Jumlah tersebut setara satu dari setiap 25 peserta, naik sekitar 12 persen dibanding tahun lalu dan melampaui seluruh delegasi negara mana pun kecuali Brasil sebagai tuan rumah.
“Ini adalah pengambilalihan korporat, bukan tata kelola iklim,” kata Lien Vandamme, juru kampanye senior di Center for International Environmental Law, dalam pernyataannya. Para pelobi itu mewakili asosiasi industri besar serta perusahaan minyak seperti ExxonMobil, BP, dan TotalEnergies.
Di sisi lain, COP30 mencatat kehadiran masyarakat Adat terbesar sepanjang sejarah konferensi. Perkiraan Earth Day, BBC, dan UN News menyebut sekitar 3.000 masyarakat Adat hadir, dengan 1.000 di antaranya terlibat dalam negosiasi resmi.
Ribuan pemimpin Adat lainnya menempuh perjalanan 25 hari menggunakan perahu melalui Sungai Amazon untuk mendirikan kamp di luar lokasi pertemuan. Pada Jumat lalu, sekelompok peserta aksi memblokir pintu masuk utama area negosiasi selama satu jam sebagai bentuk tuntutan penghentian aktivitas ekstraktif di wilayah mereka.

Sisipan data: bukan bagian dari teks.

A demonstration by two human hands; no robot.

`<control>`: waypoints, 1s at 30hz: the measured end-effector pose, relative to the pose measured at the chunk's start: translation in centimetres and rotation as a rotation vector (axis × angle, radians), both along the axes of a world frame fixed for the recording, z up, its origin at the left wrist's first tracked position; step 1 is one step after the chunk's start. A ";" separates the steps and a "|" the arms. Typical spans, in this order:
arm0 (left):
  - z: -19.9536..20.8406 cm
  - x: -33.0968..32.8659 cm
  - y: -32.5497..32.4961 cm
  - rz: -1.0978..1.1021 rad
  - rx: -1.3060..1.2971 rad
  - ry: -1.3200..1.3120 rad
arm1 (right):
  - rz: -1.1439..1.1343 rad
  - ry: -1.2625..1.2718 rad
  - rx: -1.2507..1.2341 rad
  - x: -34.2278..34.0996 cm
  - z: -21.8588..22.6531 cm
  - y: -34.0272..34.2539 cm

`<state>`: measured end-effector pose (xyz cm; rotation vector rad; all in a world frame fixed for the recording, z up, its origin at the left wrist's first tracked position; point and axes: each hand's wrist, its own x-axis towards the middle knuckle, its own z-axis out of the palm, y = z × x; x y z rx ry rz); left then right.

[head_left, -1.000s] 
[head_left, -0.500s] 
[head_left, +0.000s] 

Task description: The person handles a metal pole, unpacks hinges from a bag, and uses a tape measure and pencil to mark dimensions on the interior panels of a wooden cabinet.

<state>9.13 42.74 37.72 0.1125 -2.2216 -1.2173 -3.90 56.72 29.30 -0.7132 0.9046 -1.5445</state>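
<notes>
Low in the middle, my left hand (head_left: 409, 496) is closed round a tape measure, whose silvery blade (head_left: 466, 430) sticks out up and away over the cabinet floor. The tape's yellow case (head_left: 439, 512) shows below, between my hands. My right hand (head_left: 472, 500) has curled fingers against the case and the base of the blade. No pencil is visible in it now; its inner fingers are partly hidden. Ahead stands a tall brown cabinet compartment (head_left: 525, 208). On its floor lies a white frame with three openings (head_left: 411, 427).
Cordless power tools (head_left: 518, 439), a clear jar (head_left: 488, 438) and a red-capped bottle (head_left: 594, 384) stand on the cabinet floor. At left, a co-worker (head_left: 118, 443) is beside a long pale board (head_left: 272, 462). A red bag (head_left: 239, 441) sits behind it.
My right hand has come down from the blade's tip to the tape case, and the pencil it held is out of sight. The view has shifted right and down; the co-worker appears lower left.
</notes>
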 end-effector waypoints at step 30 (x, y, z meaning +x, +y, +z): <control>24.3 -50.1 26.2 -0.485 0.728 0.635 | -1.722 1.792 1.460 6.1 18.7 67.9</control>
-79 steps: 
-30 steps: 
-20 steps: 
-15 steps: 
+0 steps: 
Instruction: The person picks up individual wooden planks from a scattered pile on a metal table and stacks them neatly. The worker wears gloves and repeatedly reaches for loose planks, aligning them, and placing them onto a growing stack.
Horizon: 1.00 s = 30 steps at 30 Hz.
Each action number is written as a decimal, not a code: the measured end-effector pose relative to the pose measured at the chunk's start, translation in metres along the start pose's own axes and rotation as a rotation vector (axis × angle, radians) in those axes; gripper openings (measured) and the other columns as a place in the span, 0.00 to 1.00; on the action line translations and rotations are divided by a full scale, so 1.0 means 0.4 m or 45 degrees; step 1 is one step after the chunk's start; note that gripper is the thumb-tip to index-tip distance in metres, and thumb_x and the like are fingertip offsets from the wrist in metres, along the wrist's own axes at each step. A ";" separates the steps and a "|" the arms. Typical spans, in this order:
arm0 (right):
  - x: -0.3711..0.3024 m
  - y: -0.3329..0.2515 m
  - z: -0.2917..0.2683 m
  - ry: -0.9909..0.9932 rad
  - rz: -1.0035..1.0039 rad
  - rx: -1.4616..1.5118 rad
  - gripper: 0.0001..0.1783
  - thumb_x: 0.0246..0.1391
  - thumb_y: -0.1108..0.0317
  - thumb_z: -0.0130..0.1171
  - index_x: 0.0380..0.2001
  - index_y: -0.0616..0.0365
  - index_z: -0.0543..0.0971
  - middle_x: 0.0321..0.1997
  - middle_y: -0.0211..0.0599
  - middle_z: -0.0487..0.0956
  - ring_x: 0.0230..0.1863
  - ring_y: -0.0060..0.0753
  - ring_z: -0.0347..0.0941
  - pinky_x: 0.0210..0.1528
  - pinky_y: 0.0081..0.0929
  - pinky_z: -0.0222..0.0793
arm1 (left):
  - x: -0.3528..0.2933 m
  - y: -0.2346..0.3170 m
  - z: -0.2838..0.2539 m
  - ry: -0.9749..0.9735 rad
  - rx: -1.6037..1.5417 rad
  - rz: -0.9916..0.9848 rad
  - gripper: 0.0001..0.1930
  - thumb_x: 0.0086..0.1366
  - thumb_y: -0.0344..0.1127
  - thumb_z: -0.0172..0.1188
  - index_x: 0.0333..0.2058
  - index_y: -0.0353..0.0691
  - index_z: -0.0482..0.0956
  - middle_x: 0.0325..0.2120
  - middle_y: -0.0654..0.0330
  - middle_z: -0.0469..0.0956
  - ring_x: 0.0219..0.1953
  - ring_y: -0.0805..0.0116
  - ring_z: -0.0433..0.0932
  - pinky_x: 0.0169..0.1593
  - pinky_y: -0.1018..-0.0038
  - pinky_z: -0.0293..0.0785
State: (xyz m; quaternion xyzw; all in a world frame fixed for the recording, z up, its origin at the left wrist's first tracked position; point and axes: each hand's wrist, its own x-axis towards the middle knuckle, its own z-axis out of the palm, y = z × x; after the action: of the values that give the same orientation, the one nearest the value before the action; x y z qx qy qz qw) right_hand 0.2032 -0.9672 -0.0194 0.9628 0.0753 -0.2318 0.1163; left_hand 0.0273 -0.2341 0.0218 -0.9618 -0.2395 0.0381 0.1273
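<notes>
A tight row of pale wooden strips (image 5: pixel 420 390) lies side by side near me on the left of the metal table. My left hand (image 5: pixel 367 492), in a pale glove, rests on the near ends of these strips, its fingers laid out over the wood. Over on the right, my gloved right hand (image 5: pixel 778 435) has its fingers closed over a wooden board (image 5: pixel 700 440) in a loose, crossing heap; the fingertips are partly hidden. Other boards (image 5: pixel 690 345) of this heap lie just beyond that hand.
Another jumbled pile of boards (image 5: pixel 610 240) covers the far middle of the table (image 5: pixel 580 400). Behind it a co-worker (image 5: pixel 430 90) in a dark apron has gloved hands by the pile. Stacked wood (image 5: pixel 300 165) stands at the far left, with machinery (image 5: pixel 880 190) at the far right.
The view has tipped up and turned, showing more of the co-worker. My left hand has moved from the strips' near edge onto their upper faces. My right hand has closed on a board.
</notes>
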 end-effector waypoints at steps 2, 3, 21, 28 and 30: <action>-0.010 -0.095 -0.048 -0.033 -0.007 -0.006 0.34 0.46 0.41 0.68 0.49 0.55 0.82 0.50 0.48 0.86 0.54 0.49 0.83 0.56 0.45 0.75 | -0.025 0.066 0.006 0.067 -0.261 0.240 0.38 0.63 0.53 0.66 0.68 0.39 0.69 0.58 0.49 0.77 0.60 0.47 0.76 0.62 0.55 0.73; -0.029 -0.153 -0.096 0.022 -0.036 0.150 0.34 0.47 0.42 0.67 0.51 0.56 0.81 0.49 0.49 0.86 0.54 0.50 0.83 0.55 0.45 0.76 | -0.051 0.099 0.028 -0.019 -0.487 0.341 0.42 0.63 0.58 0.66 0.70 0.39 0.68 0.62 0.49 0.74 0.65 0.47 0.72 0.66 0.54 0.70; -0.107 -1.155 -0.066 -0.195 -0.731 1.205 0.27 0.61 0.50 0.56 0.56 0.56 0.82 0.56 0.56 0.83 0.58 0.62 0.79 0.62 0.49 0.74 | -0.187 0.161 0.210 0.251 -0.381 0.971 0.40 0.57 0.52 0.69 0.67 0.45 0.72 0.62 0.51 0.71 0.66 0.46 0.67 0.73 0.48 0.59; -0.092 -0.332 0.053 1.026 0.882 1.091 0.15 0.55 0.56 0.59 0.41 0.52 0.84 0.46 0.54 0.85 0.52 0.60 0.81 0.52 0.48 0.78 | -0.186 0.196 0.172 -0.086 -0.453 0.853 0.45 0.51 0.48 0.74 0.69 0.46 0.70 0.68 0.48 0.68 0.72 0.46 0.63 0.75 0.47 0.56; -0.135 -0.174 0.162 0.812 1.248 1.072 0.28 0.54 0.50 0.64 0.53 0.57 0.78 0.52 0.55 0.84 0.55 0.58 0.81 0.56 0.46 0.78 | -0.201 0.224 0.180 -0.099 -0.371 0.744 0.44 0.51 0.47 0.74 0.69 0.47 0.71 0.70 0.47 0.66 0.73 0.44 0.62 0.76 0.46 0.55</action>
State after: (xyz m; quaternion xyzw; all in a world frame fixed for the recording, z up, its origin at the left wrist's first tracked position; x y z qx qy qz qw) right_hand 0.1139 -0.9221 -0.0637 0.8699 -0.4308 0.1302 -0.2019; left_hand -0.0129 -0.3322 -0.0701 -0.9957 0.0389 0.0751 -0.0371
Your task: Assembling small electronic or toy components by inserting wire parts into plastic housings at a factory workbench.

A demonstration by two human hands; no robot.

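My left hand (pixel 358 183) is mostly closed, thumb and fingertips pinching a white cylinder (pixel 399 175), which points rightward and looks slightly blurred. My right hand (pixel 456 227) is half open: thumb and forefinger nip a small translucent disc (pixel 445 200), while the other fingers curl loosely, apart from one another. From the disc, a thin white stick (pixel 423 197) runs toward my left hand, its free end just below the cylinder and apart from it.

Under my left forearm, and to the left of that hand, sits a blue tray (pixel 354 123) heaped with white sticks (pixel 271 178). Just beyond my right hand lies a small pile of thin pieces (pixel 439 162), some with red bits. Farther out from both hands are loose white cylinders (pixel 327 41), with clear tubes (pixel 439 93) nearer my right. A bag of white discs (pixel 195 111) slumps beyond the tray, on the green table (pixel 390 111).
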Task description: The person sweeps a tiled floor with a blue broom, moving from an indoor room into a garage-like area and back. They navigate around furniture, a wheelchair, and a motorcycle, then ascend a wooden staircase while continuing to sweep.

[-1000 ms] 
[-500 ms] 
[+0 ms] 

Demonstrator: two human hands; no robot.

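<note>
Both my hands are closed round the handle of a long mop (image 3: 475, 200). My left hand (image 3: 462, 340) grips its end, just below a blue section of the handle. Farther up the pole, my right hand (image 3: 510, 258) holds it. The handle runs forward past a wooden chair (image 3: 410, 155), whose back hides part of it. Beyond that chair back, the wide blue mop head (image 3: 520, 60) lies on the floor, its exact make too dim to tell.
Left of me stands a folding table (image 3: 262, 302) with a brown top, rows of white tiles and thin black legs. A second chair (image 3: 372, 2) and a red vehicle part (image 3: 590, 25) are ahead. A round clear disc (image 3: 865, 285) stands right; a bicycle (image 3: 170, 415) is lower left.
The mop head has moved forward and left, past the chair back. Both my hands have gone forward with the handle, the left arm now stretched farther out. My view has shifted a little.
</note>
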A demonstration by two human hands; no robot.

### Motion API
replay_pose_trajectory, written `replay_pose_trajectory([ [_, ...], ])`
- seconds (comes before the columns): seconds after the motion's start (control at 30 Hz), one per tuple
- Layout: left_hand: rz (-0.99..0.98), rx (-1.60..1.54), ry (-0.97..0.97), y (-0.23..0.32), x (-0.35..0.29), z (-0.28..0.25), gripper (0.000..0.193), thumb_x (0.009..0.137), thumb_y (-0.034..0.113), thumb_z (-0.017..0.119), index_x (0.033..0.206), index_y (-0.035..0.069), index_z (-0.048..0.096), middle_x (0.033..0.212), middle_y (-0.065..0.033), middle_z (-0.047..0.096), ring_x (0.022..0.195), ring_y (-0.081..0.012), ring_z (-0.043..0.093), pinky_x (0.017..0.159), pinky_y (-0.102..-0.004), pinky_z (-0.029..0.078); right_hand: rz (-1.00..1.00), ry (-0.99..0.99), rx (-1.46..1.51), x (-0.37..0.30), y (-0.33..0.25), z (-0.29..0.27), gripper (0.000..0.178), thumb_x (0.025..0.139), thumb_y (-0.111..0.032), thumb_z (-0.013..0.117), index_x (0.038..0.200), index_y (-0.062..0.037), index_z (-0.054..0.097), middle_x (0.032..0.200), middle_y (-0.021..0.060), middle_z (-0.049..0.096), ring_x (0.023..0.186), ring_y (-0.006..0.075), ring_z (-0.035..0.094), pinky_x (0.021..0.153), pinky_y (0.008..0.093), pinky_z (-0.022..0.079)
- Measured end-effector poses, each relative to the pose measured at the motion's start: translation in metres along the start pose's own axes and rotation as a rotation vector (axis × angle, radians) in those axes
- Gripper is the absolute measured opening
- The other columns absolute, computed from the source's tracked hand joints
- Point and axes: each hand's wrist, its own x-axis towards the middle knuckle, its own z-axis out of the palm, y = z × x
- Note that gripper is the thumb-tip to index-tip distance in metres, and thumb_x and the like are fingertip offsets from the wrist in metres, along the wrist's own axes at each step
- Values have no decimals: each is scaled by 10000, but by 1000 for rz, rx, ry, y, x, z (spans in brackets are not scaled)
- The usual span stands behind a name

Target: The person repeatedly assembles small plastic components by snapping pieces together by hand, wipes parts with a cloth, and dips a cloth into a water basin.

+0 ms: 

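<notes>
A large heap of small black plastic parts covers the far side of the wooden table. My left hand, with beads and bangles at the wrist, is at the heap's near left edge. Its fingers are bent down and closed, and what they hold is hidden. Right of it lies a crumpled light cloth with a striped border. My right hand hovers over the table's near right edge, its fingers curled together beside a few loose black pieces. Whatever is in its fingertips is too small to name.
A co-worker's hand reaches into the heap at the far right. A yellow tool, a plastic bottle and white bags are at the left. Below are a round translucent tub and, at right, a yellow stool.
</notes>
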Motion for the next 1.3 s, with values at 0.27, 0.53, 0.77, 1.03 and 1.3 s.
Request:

Tantangan di tengah lonjakan produksi fosil
Mantan Menteri Lingkungan Hidup Kolombia Susana Muhamad, yang kini menjadi penasihat Inisiatif Perjanjian Non-Proliferasi Bahan Bakar Fosil, menilai target penurunan emisi mendesak untuk dikejar.
“Kita perlu memangkas emisi sebesar 42 persen dibanding 2019 pada 2030, tetapi kenyataannya kita berada dalam lintasan yang justru meningkat 16 persen,” ujarnya dalam wawancara dengan Democracy Now! pada Selasa.
Ia menambahkan, proyeksi global menunjukkan negara-negara masih berencana memperluas produksi bahan bakar fosil sekitar 120 persen di atas batas yang diperlukan untuk menahan pemanasan pada 1,5°C.
Koalisi 82 negara itu mengusulkan peta jalan yang tidak bersifat seragam bagi seluruh negara, melainkan menyesuaikan kondisi nasional, tingkat ketergantungan energi, serta kebutuhan pembangunan.
“Ini bukan pemaksaan. Setiap negara memiliki transisi yang perlu dijalani,” kata Rachel Kyte, utusan iklim Inggris, seperti dikutip Reccessary.
Brasil turut mendukung dorongan tersebut. Menteri Lingkungan Hidup Brasil Marina Silva menyebut usulan peta jalan sebagai “jawaban etis” terhadap krisis iklim.
Namun, Brasil sendiri menghadapi sorotan karena beberapa minggu sebelum menjadi tuan rumah COP30 pemerintahnya menyetujui lisensi eksplorasi minyak di Delta Amazon. Pada Selasa, Petrobras juga mengumumkan penemuan cadangan baru.